Sometimes candies seek to gain popularity by naming themselves after events, people, or even dances. The Charleston Chew was invented in 1922, just as the scandalous dance, The Charleston, was sweeping the nation. Made of vanilla-flavored nougat covered in milk chocolate, the Charleston Chew was one of the first candy bars to encourage customers to use their own home refrigerators to freeze the bar. Chew lovers will swear by the “Charleston Crack,” which is freezing the bar then slapping it on a hard surface to create several pieces.
Otto Schnering started the Curtiss Candy Company in 1916. One of its first products was the Kandy Kake, which featured a pastry center topped with nuts and covered in milk chocolate. Sales for the Kandy Kake were OK, but when Schnering reintroduced it in 1921 as a log-shaped bar made of caramel and peanuts then covered with milk chocolate, it was a homerun, so to speak. The new candy bar was called Baby Ruth. If you have even a passing interest in baseball, you know that there was a baseball player with a nickname that sounded similar, and this player was piling up the homeruns in 1921 and had his name in the newspaper more than the president of the United States.

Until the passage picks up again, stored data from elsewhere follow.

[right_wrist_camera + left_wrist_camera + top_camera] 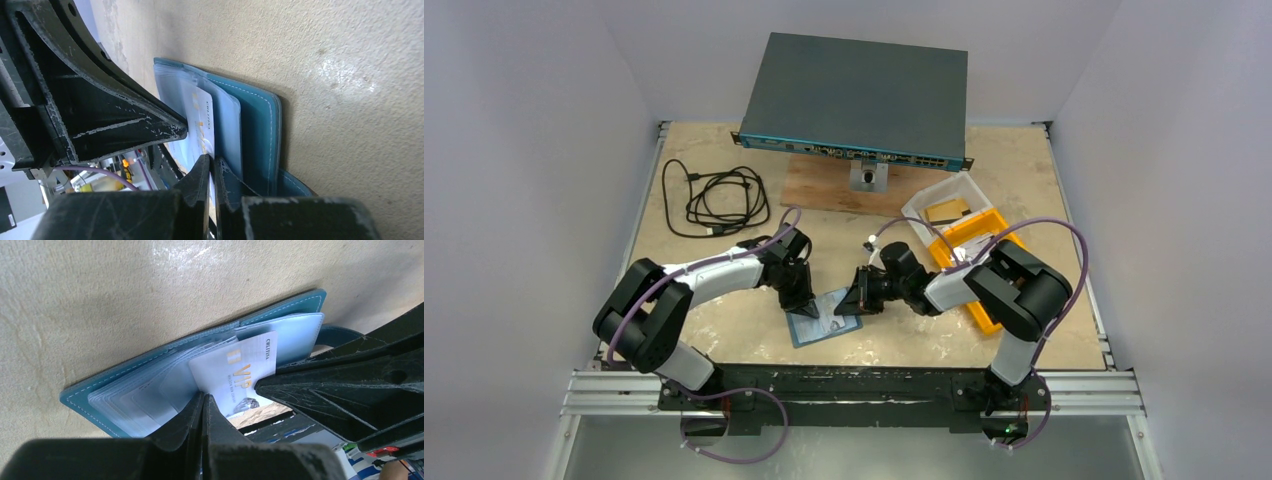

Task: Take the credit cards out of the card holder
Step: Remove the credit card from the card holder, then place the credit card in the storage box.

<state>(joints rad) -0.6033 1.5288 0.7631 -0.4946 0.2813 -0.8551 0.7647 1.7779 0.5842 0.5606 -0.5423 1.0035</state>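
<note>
- So, where is the card from my right gripper [210, 167]?
- Right at its tips. The pale glossy plastic card [235, 370] sticks half out of the open teal-blue folding wallet [300, 302]. Its long side points along that gripper, which looks pinched on it. My left gripper [202, 402], squeezed tight, rests on the clear pockets [135, 400] just beside.

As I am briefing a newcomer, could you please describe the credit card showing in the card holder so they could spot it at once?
On the beige table, at the middle of its front edge, lies the open teal card holder. Among its clear sleeves sits a pale credit card; unlike the blank sleeves, it bears gold VIP lettering.
</note>
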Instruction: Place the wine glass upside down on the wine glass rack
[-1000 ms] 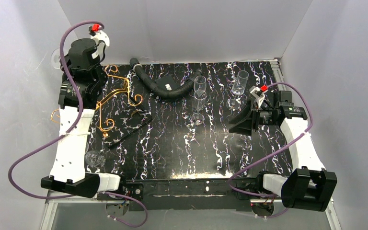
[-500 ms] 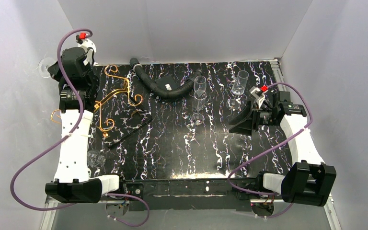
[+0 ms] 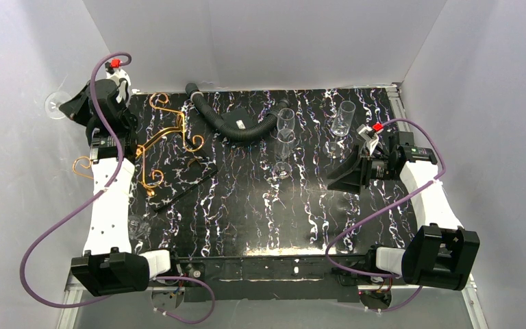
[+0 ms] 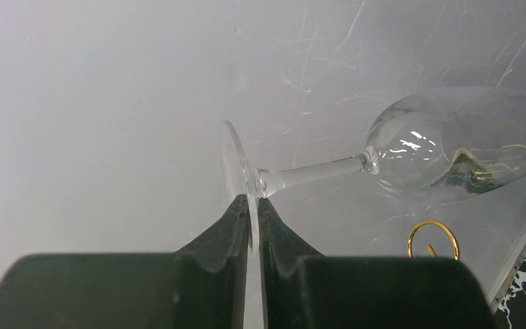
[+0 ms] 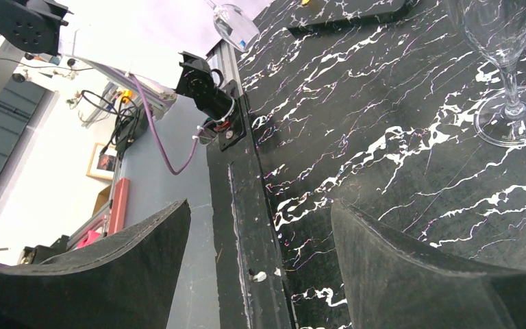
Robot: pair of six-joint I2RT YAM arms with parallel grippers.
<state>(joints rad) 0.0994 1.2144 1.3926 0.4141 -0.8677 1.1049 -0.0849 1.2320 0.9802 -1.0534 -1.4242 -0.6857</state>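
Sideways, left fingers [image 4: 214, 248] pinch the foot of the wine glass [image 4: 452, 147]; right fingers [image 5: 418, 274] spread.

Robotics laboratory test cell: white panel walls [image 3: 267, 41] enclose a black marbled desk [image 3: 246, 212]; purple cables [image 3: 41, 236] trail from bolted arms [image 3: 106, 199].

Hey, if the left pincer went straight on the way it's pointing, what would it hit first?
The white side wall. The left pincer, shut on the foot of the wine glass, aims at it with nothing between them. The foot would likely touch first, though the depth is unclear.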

Even so, the company claimed that candy bar was named after “baby” Ruth Cleveland, the daughter of President Grover Cleveland (1885-1889, 1893-1897). Ruth was Cleveland’s first born daughter (1891). She passed away from diphtheria in 1904, 17 years before the introduction of the candy bar. The Curtiss Company stood behind this claim and even took the Sultan of Swat, Babe Ruth, to court to keep him from having his own name on a candy bar saying that it infringed upon their popularity.

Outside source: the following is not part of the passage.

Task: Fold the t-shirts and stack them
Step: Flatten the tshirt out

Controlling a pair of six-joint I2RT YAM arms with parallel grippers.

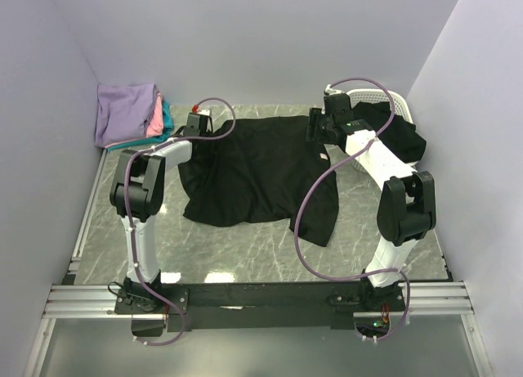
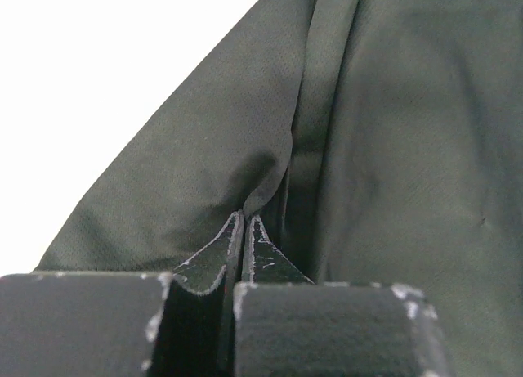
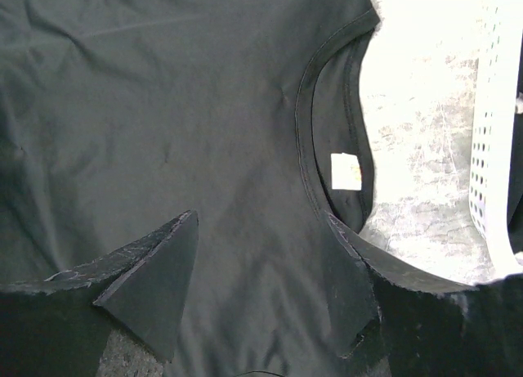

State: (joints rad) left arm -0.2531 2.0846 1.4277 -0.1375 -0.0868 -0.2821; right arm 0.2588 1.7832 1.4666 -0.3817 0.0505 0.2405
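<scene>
A plain black t-shirt (image 1: 261, 168) lies spread loosely on the marble table. My left gripper (image 1: 196, 135) is at the shirt's far left edge. In the left wrist view its jaws (image 2: 245, 219) are shut, pinching a fold of the black cloth (image 2: 368, 148). My right gripper (image 1: 315, 136) hovers open over the shirt near the collar (image 3: 304, 115) and its white label (image 3: 346, 171), with cloth (image 3: 163, 91) under and between the open fingertips (image 3: 260, 230). A folded stack with lavender (image 1: 124, 109), pink (image 1: 154, 115) and teal (image 1: 167, 115) t-shirts sits at the back left.
A white perforated basket (image 1: 392, 97) stands at the back right, with more black cloth (image 1: 402, 133) draped over its side; its wall (image 3: 490, 132) shows at the right of the right wrist view. Purple cables loop from both arms. Walls close in on three sides.
</scene>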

Have you heard of Squirrel Nut Zippers? No, not the popular retro-swing band, it’s way before that. The Squirrel Brand dates back to the 1890s, but the Nut Zipper didn’t come about until the 1930s. So, when you whip up a new candy with roasted and salted peanuts and caramel, where do you find a name? Maybe the newspaper. Legend has it that these candies were named for a Prohibition-era illegal drink – a Vermont man blamed his crazy behavior on some local moonshine he referred to as “that dang nut zipper.”